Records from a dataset
****

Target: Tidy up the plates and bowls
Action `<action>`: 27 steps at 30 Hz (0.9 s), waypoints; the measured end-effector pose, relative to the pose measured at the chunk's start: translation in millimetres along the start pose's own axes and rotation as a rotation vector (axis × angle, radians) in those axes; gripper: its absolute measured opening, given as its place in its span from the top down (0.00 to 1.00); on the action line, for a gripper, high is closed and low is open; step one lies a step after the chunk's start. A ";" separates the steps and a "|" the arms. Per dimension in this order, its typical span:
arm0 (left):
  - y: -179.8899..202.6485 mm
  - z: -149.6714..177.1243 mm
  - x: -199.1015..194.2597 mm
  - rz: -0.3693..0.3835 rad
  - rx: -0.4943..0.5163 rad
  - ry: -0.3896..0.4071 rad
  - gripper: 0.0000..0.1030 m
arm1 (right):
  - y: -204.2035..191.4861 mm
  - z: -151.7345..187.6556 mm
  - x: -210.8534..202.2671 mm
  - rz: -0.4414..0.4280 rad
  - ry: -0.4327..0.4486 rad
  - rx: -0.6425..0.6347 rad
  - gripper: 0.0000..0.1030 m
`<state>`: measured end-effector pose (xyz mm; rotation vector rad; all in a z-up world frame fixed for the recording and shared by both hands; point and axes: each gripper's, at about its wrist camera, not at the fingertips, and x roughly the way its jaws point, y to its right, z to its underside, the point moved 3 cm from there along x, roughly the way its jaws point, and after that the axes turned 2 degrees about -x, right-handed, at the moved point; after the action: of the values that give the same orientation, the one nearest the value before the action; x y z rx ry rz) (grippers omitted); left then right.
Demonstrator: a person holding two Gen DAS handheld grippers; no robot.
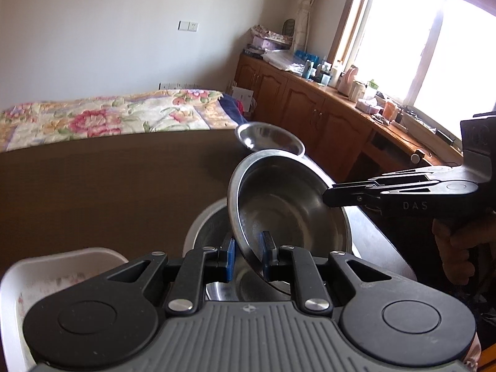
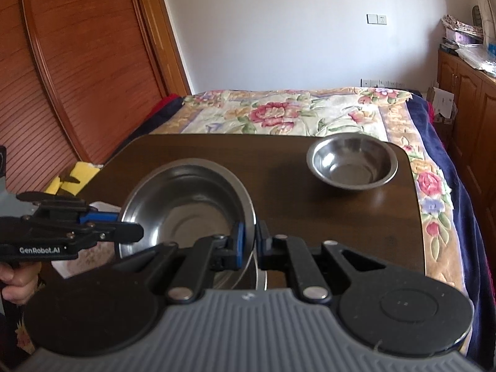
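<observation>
Blue-padded left claw pinches the near rim of a tilted steel bowl; right claw clamps its opposite rim; judged mid-stacking, next lowering it level into the larger bowl beneath; another round shiny bowl waits on the dark desk.

I see a bedroom in a home: a bed with a flowery blanket, wooden cupboards, a curtain.
</observation>
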<state>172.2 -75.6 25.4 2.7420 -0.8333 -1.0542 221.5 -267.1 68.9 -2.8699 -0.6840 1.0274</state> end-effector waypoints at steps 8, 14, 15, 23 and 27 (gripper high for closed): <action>-6.2 19.6 4.5 -0.020 -0.014 -0.032 0.57 | -13.6 17.1 -2.8 0.001 -0.007 -0.058 0.90; -6.5 21.8 8.9 -0.031 0.002 -0.039 0.57 | -17.9 23.7 0.4 0.002 -0.020 -0.080 0.90; -6.1 21.9 9.0 -0.031 0.004 -0.036 0.57 | -18.6 24.0 1.3 0.004 -0.022 -0.085 0.90; -2.9 24.6 8.4 -0.052 0.033 -0.024 0.56 | -20.9 28.8 6.7 0.016 -0.039 -0.101 0.90; -4.6 22.2 7.0 -0.062 0.039 -0.012 0.52 | -22.9 29.5 6.1 0.015 -0.032 -0.110 0.90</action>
<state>164.4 -72.9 3.2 2.8135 -0.7835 -1.0774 198.6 -247.7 45.8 -2.9620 -0.7456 1.0730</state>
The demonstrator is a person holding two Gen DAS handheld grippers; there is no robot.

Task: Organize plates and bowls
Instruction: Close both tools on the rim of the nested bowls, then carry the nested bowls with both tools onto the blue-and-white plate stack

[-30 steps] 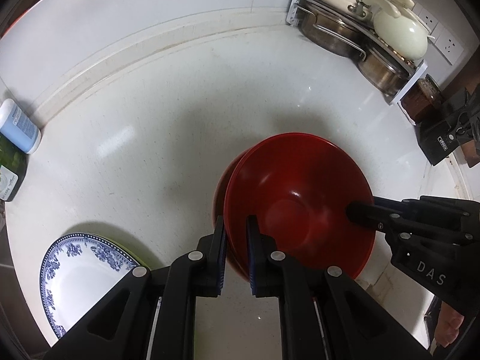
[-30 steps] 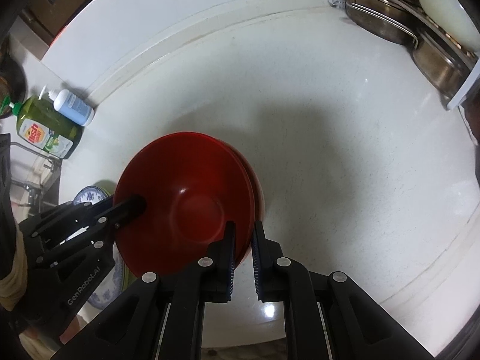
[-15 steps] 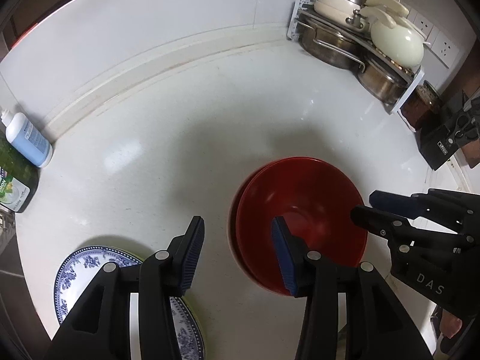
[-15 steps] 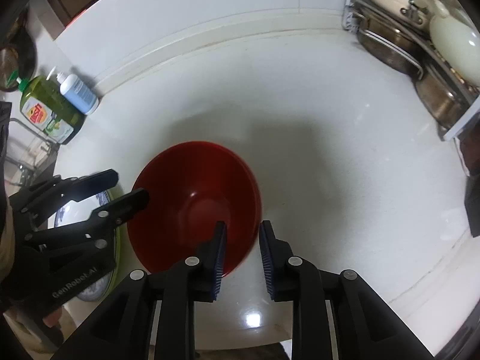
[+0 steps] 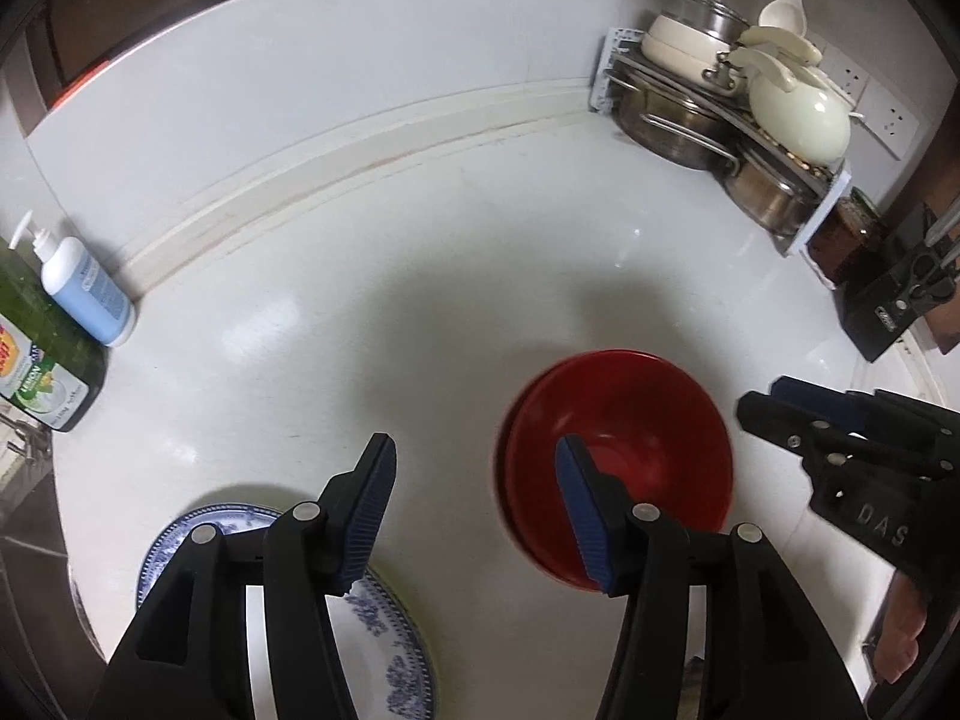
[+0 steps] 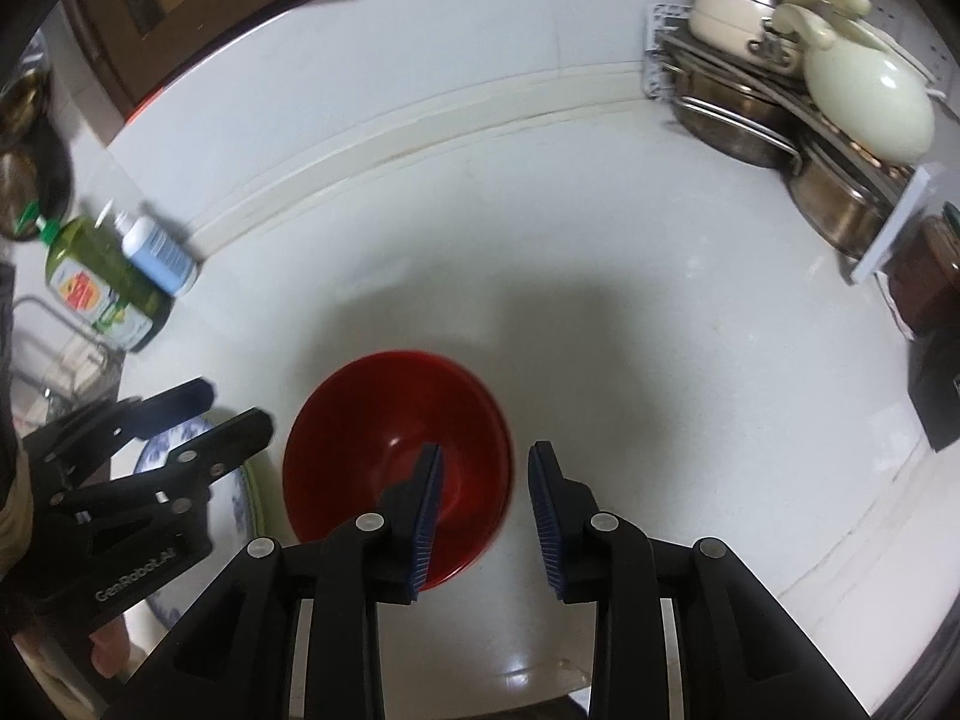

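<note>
The white counter (image 5: 372,276) has soap bottles (image 5: 84,294) left, pots (image 5: 678,126) far right. Your left gripper (image 5: 474,510) and right gripper (image 6: 486,516) have just been opening, letting go; red bowls (image 6: 396,438) sit below them, blue plate (image 5: 384,648) beside.

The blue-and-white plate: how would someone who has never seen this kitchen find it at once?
Start on the white countertop, at its near edge left of the red bowls. The blue-and-white plate lies flat there, partly behind the left gripper. It is the only patterned dish, white with a blue floral rim.
</note>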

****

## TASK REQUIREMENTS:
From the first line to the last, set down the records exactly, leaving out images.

## TASK RESULT:
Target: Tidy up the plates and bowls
Action `<action>`: 27 steps at 30 Hz (0.9 s), waypoints; the measured end-effector pose, relative to the pose measured at the chunk's start: translation in millimetres along the start pose's own axes and rotation as a rotation vector (axis × angle, radians) in those axes; gripper: its absolute measured opening, given as its place in its span from the top down (0.00 to 1.00); on the action line, for a gripper, high is closed and low is open; step one lies a step after the chunk's start. A ";" separates the steps and a "|" the arms. Per dimension in this order, its typical span:
arm0 (left):
  - y: -179.8899..202.6485 mm
  - z: -149.6714..177.1243 mm
  - x: -199.1015..194.2597 mm
  - rz: -0.3693..0.3835 rad
  - rx: -0.4943..0.5163 rad
  - ry: -0.3896..0.4071 rad
  - gripper: 0.0000..0.1030 m
arm1 (right):
  - y: -204.2035..191.4861 mm
  - z: -151.7345..187.6556 mm
  - x: -210.8534..202.2671 mm
  - rz: -0.4414..0.4280 rad
  - ry: -0.4327..0.4486 rad
  - rx: -0.6425..0.6347 rad
  - gripper: 0.0000..0.1030 m
`<state>`: measured end-effector pose (xyz mm; rotation vector rad; all in a z-up world frame fixed for the recording and shared by both hands; point and axes: each gripper's, at about its wrist camera, not at the fingertips, and x roughly the way its jaws point, y to its right, z to its underside, the point moved 3 cm from there along x, roughly the way its jaws point, and after that the axes turned 2 degrees about -x, right-handed, at the moved point; after the action: of the values that give the same orientation, the one nearest the value before the action; x y z rx ry rz) (grippers omitted); left then right.
Demonstrator: a person holding two Gen DAS handheld grippers; no robot.
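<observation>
Blue-padded left claw pinches the near rim of a tilted steel bowl; right claw clamps its opposite rim; judged mid-stacking, next lowering it level into the larger bowl beneath; another round shiny bowl waits on the dark desk.

I see a bedroom in a home: a bed with a flowery blanket, wooden cupboards, a curtain.
</observation>
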<state>172.2 -75.6 25.4 2.7420 -0.8333 -1.0542 221.5 -267.1 68.9 -2.8699 -0.6840 1.0274</state> end-effector waypoints at steps 8, 14, 15, 23 and 27 (gripper high for closed): <action>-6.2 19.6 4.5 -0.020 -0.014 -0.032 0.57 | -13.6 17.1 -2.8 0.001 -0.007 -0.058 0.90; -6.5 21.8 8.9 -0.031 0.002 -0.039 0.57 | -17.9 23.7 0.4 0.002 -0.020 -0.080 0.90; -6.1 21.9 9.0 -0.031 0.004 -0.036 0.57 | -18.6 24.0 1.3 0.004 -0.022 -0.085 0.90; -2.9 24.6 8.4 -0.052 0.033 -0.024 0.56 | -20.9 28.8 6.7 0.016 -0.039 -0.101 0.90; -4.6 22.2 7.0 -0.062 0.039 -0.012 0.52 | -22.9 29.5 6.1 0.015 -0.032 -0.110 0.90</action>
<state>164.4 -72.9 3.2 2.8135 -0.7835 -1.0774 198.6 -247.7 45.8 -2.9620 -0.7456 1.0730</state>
The demonstrator is a person holding two Gen DAS handheld grippers; there is no robot.

Task: Organize plates and bowls
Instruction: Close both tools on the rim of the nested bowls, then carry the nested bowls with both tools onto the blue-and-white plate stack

[-30 steps] 
[-30 steps] 
[-15 steps] 
[-15 steps] 
[+0 steps] 
[+0 steps] 

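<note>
The white counter (image 5: 372,276) has soap bottles (image 5: 84,294) left, pots (image 5: 678,126) far right. Your left gripper (image 5: 474,510) and right gripper (image 6: 486,516) have just been opening, letting go; red bowls (image 6: 396,438) sit below them, blue plate (image 5: 384,648) beside.

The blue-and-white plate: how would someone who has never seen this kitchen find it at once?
Start on the white countertop, at its near edge left of the red bowls. The blue-and-white plate lies flat there, partly behind the left gripper. It is the only patterned dish, white with a blue floral rim.
</note>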

The work on this exercise is now complete.